Pero no hay lugar para llantos y lamentaciones, no es el
momento pertinente para imprecaciones y ataques furibundos. Es el tiempo de
actuar, de rectificar nuestros errores, de resarcirnos de nuestro pasado y de
reconciliarnos con nuestro futuro. Si uno es capaz de abrir una ventana a la
esperanza, podrá atisbar un horizonte repleto de inseguridades y temores, pero
también de valores, de ideales, de sueños, de personas…
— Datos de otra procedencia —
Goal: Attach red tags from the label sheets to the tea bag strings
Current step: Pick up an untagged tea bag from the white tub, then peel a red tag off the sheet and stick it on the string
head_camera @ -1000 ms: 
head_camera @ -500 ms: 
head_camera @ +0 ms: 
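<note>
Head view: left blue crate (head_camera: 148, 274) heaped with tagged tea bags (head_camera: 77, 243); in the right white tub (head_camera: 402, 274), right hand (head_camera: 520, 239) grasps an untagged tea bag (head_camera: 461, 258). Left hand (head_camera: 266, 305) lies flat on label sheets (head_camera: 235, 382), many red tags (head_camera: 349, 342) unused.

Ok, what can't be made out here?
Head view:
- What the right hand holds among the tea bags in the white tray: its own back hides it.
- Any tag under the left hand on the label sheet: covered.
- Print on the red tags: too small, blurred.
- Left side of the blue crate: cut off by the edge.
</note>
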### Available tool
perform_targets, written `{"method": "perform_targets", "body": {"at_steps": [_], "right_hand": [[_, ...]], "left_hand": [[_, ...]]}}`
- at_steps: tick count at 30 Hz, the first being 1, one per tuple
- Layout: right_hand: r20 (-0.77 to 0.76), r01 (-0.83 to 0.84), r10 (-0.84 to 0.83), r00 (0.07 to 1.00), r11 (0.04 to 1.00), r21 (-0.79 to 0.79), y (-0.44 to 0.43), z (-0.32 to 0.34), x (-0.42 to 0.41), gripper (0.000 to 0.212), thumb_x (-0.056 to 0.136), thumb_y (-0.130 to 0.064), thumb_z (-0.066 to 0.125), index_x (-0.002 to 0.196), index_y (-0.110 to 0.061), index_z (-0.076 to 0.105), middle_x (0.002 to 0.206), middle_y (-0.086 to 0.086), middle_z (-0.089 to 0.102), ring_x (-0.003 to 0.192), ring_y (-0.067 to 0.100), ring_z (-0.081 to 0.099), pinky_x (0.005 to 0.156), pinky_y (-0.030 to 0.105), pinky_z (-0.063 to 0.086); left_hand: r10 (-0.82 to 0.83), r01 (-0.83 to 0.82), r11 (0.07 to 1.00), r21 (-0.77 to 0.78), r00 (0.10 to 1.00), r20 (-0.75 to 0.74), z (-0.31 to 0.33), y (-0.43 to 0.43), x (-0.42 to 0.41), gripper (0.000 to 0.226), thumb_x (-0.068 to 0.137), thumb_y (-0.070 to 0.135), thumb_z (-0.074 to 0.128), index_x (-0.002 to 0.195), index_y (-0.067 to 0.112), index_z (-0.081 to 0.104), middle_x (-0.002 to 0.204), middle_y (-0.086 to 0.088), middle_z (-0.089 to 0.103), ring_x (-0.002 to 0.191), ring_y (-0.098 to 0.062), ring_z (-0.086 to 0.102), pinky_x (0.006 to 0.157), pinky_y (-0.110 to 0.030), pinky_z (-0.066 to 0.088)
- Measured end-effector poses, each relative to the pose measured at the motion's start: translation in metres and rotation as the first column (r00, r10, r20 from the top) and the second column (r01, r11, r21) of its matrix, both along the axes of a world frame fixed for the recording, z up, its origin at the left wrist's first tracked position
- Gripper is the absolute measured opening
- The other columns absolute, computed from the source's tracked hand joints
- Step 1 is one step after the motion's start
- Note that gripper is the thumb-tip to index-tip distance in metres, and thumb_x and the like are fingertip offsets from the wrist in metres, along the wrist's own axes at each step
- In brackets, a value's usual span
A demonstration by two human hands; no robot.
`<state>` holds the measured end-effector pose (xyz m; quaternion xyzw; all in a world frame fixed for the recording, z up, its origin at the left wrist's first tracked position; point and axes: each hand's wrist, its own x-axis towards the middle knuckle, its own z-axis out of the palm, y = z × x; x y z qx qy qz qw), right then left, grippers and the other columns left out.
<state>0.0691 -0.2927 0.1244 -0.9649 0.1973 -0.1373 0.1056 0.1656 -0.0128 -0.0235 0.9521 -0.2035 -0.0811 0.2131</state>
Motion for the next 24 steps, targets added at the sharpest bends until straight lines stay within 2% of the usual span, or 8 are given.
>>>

Como comentaba al inicio, la instauración de la dictadura
franquista cercenó las posibilidades de establecer una sociedad basada en el
respeto, la solidaridad y la justicia, entre otros valores. Por aquel entonces,
los lastimeros ideales se vieron forzados a huir envueltos en improvisados
petates de la mano de miles de exiliados. Aquellos moribundos ideales
agonizaron lentamente, al igual que los incontables cuerpos exánimes de tantos
y tantas bajas republicanas.
Ahora ha llegado la hora de recuperarlos, de revivir el
espíritu revolucionario que se estaba gestando durante la guerra civil, de
apoderarse de la soberanía por la fuerza, por la fuerza de las palabras, de
remar todos en una misma dirección. Ha llegado la hora de despertar del eterno
letargo en el que estamos inmersos, de adquirir una conciencia plena y activa,
de reanimar el poder que siempre ha estado en el pueblo, aunque lo ignoráramos.
Ha llegado la hora para todos aquellos que comparten un
mismo anhelo de justicia y de libertad, para aquellos que creen en un futuro
mejor, para aquellos que ven un retoño y no un bosque arrasado. Para aquellos
que están hartos de las excusas y de las espaldas, y que tienen ganas de
aferrarse a los motivos y de dar la cara. Para aquellos a los que no les
importa arrimar el hombro y luchar codo con codo, sin escatimar esfuerzos,
hasta el último aliento. Para aquellos que han decidido tomar la iniciativa
porque se han cansado de esperar al mesías.
En todos y cada uno, se alberga un corazón que late con la
fuerza de un huracán. Es el espíritu de la revolución que ya se ha extendido
por todo su ser y que se ha adueñado de su voluntad. No intentes nada, déjalo
fluir y él te marcará el camino: el destino es una opción, la lucha, una obligación.